--- Information ---
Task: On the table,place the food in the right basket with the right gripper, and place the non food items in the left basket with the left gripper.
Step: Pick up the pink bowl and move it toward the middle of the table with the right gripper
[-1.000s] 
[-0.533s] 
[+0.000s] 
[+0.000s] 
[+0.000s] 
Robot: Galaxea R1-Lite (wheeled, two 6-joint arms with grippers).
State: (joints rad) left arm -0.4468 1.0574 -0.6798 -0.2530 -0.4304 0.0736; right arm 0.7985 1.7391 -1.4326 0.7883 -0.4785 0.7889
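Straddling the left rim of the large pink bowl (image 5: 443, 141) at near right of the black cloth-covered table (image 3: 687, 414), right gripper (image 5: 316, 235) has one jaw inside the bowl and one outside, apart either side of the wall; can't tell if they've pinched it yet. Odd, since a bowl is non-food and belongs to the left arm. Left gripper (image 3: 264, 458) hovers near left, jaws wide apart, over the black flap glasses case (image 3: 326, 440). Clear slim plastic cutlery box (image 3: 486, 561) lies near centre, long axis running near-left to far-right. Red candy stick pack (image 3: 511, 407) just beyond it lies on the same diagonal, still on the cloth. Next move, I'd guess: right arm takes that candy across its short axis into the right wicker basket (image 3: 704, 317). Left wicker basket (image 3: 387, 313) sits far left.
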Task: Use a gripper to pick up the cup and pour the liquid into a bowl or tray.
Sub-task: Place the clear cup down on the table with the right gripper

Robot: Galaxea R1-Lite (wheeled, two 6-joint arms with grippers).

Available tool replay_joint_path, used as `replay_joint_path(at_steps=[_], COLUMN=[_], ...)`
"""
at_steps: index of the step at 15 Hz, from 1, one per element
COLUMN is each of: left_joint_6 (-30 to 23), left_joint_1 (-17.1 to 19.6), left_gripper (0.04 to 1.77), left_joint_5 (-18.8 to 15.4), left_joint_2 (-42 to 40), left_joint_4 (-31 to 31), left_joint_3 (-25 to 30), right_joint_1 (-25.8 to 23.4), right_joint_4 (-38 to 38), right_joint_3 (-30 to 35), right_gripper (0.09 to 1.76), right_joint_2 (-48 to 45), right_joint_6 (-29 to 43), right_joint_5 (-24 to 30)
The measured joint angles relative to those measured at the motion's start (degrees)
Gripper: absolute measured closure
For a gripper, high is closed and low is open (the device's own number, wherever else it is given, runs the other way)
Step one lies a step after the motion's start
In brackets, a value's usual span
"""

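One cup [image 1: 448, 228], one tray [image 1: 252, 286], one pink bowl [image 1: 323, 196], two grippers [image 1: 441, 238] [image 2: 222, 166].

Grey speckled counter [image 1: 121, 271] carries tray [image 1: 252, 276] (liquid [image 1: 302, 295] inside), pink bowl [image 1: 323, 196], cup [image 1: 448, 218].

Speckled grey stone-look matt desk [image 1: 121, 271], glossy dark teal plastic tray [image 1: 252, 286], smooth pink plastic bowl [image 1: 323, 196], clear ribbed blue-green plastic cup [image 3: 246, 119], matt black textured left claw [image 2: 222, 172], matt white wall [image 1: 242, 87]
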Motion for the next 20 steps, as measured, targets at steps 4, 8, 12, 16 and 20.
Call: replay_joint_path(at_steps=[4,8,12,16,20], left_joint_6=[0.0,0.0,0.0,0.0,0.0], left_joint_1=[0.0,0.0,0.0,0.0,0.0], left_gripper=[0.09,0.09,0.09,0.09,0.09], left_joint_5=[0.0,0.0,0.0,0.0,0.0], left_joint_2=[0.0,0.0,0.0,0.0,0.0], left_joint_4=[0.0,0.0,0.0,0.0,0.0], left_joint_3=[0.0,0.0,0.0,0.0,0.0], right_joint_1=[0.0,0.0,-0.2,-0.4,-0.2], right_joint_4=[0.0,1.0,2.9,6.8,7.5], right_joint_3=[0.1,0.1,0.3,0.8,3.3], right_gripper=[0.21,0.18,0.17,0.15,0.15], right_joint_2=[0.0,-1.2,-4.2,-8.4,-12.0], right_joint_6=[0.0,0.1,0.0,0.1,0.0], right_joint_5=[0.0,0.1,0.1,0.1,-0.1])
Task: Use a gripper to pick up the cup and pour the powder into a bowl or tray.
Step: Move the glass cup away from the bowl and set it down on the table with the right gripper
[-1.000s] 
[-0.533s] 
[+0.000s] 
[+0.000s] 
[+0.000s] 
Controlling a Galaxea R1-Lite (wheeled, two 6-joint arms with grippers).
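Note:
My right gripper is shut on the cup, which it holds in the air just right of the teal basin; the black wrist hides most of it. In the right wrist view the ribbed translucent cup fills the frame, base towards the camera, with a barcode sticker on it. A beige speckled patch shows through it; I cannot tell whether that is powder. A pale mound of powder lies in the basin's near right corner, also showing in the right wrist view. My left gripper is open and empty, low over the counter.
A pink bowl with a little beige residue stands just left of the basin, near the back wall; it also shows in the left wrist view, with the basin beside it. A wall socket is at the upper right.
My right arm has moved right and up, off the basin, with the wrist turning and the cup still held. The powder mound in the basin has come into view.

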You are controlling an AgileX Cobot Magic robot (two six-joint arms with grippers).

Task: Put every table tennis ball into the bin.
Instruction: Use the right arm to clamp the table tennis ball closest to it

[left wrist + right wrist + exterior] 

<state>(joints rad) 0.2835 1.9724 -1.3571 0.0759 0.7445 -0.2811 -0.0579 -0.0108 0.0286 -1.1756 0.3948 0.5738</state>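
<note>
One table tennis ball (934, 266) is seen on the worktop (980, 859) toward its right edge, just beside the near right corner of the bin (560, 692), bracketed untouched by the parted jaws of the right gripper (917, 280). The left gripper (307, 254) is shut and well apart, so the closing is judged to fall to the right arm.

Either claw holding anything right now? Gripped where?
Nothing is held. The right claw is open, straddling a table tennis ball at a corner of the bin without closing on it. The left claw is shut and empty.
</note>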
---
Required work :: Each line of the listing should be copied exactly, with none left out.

Response to the task ::
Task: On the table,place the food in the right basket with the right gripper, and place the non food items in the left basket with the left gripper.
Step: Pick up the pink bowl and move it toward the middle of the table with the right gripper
[-1.000s] 
[-0.533s] 
[+0.000s] 
[+0.000s] 
[+0.000s] 
Robot: Galaxea R1-Lite (wheeled, two 6-joint arms with grippers).
State: (joints rad) left arm -0.4468 1.0574 -0.6798 -0.2530 -0.4304 0.0736; right arm 0.7985 1.7391 -1.4326 0.7883 -0.4785 0.7889
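Straddling the left rim of the large pink bowl (image 5: 443, 141) at near right of the black cloth-covered table (image 3: 687, 414), right gripper (image 5: 316, 235) has one jaw inside the bowl and one outside, apart either side of the wall; can't tell if they've pinched it yet. Odd, since a bowl is non-food and belongs to the left arm. Left gripper (image 3: 264, 458) hovers near left, jaws wide apart, over the black flap glasses case (image 3: 326, 440). Clear slim plastic cutlery box (image 3: 486, 561) lies near centre, long axis running near-left to far-right. Red candy stick pack (image 3: 511, 407) just beyond it lies on the same diagonal, still on the cloth. Next move, I'd guess: right arm takes that candy across its short axis into the right wicker basket (image 3: 704, 317). Left wicker basket (image 3: 387, 313) sits far left.
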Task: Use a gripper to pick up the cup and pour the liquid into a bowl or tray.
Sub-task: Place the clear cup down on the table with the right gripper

Robot: Galaxea R1-Lite (wheeled, two 6-joint arms with grippers).

Available tool replay_joint_path, used as `replay_joint_path(at_steps=[_], COLUMN=[_], ...)`
"""
at_steps: index of the step at 15 Hz, from 1, one per element
COLUMN is each of: left_joint_6 (-30 to 23), left_joint_1 (-17.1 to 19.6), left_gripper (0.04 to 1.77), left_joint_5 (-18.8 to 15.4), left_joint_2 (-42 to 40), left_joint_4 (-31 to 31), left_joint_3 (-25 to 30), right_joint_1 (-25.8 to 23.4), right_joint_4 (-38 to 38), right_joint_3 (-30 to 35), right_gripper (0.09 to 1.76), right_joint_2 (-48 to 45), right_joint_6 (-29 to 43), right_joint_5 (-24 to 30)
The measured joint angles relative to those measured at the motion's start (degrees)
Gripper: absolute measured closure
For a gripper, high is closed and low is open (the device's own number, wherever else it is given, runs the other way)
Step one lies a step after the motion's start
In brackets, a value's usual span
"""

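One cup [image 1: 448, 228], one tray [image 1: 252, 286], one pink bowl [image 1: 323, 196], two grippers [image 1: 441, 238] [image 2: 222, 166].

Grey speckled counter [image 1: 121, 271] carries tray [image 1: 252, 276] (liquid [image 1: 302, 295] inside), pink bowl [image 1: 323, 196], cup [image 1: 448, 218].

Speckled grey stone-look matt desk [image 1: 121, 271], glossy dark teal plastic tray [image 1: 252, 286], smooth pink plastic bowl [image 1: 323, 196], clear ribbed blue-green plastic cup [image 3: 246, 119], matt black textured left claw [image 2: 222, 172], matt white wall [image 1: 242, 87]
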Motion for the next 20 steps, as measured, targets at steps 4, 8, 12, 16 and 20.
Call: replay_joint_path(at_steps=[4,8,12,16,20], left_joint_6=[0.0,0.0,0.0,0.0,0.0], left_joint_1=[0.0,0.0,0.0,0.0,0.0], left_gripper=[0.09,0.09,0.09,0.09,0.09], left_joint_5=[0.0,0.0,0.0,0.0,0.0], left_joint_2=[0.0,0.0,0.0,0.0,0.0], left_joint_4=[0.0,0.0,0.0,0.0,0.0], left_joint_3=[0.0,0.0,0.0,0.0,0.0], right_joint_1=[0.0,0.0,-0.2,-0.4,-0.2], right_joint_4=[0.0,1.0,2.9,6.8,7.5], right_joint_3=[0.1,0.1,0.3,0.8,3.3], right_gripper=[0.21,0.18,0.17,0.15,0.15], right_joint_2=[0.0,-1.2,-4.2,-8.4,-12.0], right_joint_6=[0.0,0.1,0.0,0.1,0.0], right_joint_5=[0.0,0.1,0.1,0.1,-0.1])
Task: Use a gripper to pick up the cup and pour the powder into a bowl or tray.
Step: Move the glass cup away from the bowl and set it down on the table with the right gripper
[-1.000s] 
[-0.533s] 
[+0.000s] 
[+0.000s] 
[+0.000s] 
Controlling a Galaxea R1-Lite (wheeled, two 6-joint arms with grippers).
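Note:
My right gripper is shut on the cup, which it holds in the air just right of the teal basin; the black wrist hides most of it. In the right wrist view the ribbed translucent cup fills the frame, base towards the camera, with a barcode sticker on it. A beige speckled patch shows through it; I cannot tell whether that is powder. A pale mound of powder lies in the basin's near right corner, also showing in the right wrist view. My left gripper is open and empty, low over the counter.
A pink bowl with a little beige residue stands just left of the basin, near the back wall; it also shows in the left wrist view, with the basin beside it. A wall socket is at the upper right.
My right arm has moved right and up, off the basin, with the wrist turning and the cup still held. The powder mound in the basin has come into view.
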
You are controlling an AgileX Cobot Magic robot (two six-joint arms with grippers).

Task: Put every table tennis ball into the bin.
Instruction: Use the right arm to clamp the table tennis ball closest to it

[left wrist + right wrist + exterior] 

<state>(joints rad) 0.2835 1.9724 -1.3571 0.0759 0.7445 -0.2811 -0.0579 -0.0108 0.0286 -1.1756 0.3948 0.5738</state>
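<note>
One table tennis ball (934, 266) is seen on the worktop (980, 859) toward its right edge, just beside the near right corner of the bin (560, 692), bracketed untouched by the parted jaws of the right gripper (917, 280). The left gripper (307, 254) is shut and well apart, so the closing is judged to fall to the right arm.

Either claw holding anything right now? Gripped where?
Nothing is held. The right claw is open, straddling a table tennis ball at a corner of the bin without closing on it. The left claw is shut and empty.
</note>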

Nothing more belongs to the answer.